Open Mon-Sat, 9:30 to 4:30; Sun, noon to 4:30. Closed major holidays. Adm: $6-$4.
* * *
Winterthur — An American Country Estate, Rt. 52, N of Wilmington, 5105 Kennett Pk., Winterthur, DE, 302-888-4600, 800-448-3883; winterthur.org, houses what is quite simply the world’s largest and finest collection of American decorative arts, in a rambling, 200-room stone manse set in an exquisitely landscaped 1000-acre park, all of it once the home of Henry F. du Pont. (If you’re beginning to get the feeling that the du Ponts lived their lives on a scale undreamed of by ordinary mortals, you’re right. Fortunately, at Longwood and Winterthur, we get to share a bit of the experience.)
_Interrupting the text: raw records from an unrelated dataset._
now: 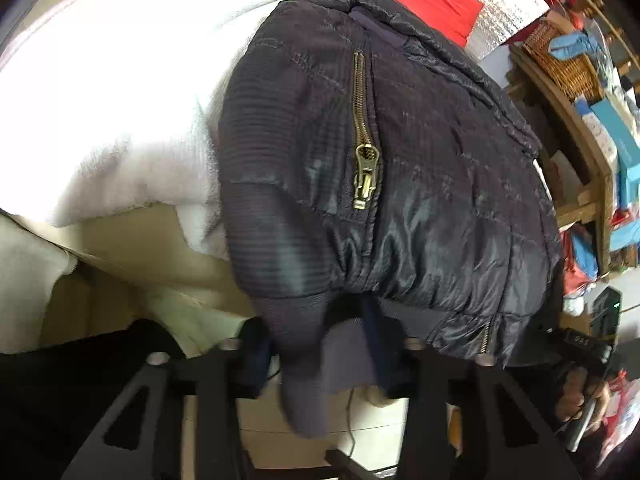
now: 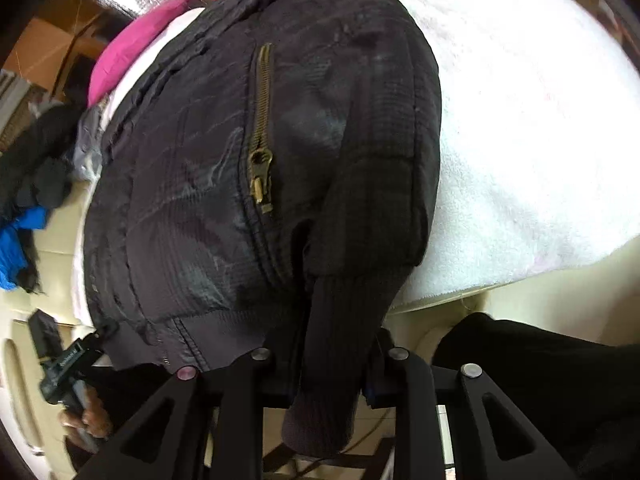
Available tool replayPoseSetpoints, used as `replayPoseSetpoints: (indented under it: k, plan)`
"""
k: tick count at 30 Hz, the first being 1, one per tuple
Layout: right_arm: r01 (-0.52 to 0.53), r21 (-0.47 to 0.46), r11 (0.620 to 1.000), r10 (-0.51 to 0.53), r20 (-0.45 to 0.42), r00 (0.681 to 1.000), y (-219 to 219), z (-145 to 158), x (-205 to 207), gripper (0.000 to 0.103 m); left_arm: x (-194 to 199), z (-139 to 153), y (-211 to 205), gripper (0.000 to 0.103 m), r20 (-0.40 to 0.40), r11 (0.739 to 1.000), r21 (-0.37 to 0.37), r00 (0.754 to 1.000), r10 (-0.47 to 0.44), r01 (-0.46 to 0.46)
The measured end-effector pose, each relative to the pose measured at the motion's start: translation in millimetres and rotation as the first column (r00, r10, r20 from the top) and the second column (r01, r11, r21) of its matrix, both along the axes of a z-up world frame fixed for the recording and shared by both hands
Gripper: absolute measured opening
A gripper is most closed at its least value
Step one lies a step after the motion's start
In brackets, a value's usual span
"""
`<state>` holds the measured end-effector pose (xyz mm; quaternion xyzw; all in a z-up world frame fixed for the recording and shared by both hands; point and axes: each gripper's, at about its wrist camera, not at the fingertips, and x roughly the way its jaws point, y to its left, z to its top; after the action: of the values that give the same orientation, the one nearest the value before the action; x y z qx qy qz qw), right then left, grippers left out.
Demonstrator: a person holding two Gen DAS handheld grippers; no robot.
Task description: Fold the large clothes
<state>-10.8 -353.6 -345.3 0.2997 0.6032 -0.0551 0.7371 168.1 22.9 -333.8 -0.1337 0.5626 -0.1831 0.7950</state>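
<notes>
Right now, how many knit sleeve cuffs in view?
2: left cuff hangs between the left gripper fingers; right cuff sits between the right gripper fingers. No others show on the jacket.

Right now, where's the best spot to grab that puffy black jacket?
Grab the puffy black jacket by its ribbed knit hem, coming from the near table edge. That band overhangs the white fluffy blanket, so jaws can close around it; the padded body is too bulky.
</notes>
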Motion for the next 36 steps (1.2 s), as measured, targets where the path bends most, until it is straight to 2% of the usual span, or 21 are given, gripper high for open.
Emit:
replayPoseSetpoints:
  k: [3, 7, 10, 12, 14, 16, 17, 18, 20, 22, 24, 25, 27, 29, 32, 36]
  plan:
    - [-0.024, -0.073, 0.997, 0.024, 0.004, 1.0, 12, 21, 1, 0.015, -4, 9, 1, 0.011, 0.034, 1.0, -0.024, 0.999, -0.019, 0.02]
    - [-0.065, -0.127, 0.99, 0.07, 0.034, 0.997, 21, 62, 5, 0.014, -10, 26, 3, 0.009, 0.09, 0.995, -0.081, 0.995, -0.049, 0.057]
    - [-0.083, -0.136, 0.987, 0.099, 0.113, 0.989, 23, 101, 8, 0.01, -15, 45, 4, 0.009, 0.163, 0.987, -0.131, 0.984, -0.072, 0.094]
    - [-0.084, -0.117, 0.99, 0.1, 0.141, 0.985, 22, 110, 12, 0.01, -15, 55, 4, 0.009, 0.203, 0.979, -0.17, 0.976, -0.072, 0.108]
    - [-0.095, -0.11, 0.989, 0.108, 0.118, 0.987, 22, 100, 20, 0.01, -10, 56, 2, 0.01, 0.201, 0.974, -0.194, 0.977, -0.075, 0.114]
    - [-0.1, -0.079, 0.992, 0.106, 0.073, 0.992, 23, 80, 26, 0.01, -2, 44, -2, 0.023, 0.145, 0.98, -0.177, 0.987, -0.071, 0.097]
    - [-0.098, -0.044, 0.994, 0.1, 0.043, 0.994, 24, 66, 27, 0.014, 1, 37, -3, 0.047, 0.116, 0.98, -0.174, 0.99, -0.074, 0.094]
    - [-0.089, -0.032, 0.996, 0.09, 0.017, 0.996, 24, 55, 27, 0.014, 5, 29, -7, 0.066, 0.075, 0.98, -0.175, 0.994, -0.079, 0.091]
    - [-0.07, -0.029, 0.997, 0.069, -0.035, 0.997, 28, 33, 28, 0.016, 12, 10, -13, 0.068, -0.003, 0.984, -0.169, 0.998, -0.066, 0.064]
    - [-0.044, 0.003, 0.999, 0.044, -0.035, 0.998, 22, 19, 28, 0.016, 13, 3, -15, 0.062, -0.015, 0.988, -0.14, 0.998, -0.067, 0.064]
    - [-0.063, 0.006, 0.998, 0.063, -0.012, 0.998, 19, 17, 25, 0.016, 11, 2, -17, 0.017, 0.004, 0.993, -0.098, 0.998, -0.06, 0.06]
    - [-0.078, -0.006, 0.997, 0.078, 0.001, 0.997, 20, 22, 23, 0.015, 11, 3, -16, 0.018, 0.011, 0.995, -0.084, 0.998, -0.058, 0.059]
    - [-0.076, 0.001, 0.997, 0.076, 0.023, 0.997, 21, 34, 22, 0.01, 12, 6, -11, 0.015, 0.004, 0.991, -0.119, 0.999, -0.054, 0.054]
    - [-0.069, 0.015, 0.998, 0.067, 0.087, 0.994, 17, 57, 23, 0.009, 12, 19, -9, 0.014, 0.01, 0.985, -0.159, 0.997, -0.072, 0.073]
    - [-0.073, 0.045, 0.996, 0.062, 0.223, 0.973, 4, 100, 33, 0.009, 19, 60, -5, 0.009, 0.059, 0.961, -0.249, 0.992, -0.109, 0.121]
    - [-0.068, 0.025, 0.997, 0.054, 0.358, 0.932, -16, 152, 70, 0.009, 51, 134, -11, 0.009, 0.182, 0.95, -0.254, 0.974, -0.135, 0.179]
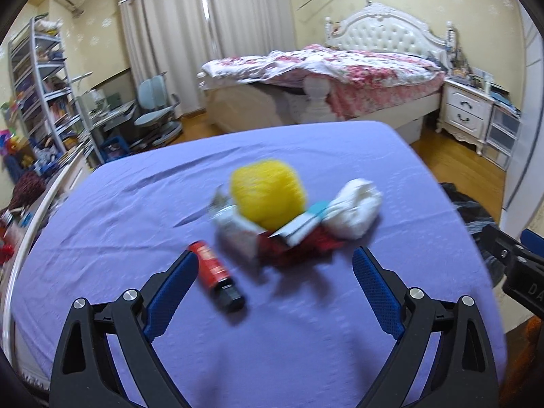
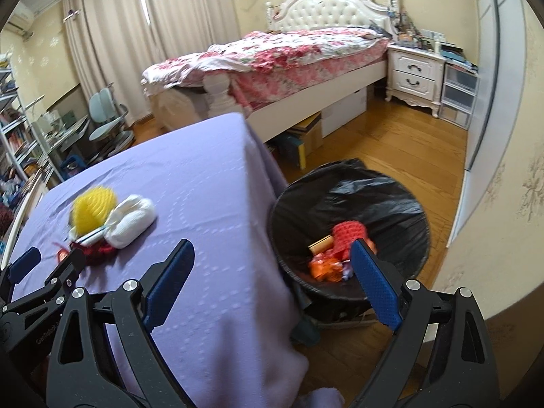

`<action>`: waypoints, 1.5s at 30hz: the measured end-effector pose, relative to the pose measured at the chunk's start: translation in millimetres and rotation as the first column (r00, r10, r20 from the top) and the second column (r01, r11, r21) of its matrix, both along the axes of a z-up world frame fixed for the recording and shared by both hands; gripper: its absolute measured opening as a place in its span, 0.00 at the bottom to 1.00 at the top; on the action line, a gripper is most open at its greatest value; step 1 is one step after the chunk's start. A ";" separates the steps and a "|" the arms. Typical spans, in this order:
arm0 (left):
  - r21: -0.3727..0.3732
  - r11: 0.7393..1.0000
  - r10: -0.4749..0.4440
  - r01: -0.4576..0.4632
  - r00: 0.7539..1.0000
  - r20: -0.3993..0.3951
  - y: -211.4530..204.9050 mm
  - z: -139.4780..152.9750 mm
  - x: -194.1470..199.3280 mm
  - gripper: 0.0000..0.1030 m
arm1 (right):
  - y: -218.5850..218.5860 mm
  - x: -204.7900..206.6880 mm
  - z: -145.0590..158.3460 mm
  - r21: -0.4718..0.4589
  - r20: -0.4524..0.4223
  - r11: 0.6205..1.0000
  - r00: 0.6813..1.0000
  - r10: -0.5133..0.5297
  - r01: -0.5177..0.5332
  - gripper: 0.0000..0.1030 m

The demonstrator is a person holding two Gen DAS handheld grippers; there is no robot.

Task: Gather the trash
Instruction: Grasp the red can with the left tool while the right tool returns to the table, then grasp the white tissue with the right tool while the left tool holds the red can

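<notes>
just ahead of the left gripper, jaws apart and empty, lies the trash pile; red tube beside its left pad, axis running forward; right gripper, jaws apart, farther off

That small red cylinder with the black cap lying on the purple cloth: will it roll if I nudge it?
Probably. The small red cylinder with the black cap lies on its side, so a sideways push should roll it. It looks rigid, and the soft purple cloth may slow it.

On the purple table sit one yellow mesh ball, one white wad and one red tube; two grippers show. There is one black trash bin.
</notes>
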State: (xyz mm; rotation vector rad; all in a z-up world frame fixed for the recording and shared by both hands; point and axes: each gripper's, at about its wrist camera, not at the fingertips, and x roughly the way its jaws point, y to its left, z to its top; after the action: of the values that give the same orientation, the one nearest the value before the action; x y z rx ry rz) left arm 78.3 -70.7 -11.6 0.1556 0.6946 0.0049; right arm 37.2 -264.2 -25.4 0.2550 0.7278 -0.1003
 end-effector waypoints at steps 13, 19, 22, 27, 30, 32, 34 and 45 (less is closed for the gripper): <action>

A blockbuster show this summer is “Faces of a New Nation: American Portraits of the 18th and Early 19th Centuries from The Metropolitan Museum of Art,” featuring early American paintings on exclusive loan from the Met, including works by John Smibert, John Singleton Copley, Gilbert Stuart and Samuel F. B. Morse. View masterpieces portraying the men, women and children of early America, from paintings by the first immigrant limners to the work of highly professionalized artists. These stunning paintings depict not only people from a particular time and place, but they also reveal the values of the Nation across a span of nearly 150 years. Guided gallery walks through the exhibition, Saturday and Sunday at 11:30, 1 and 2.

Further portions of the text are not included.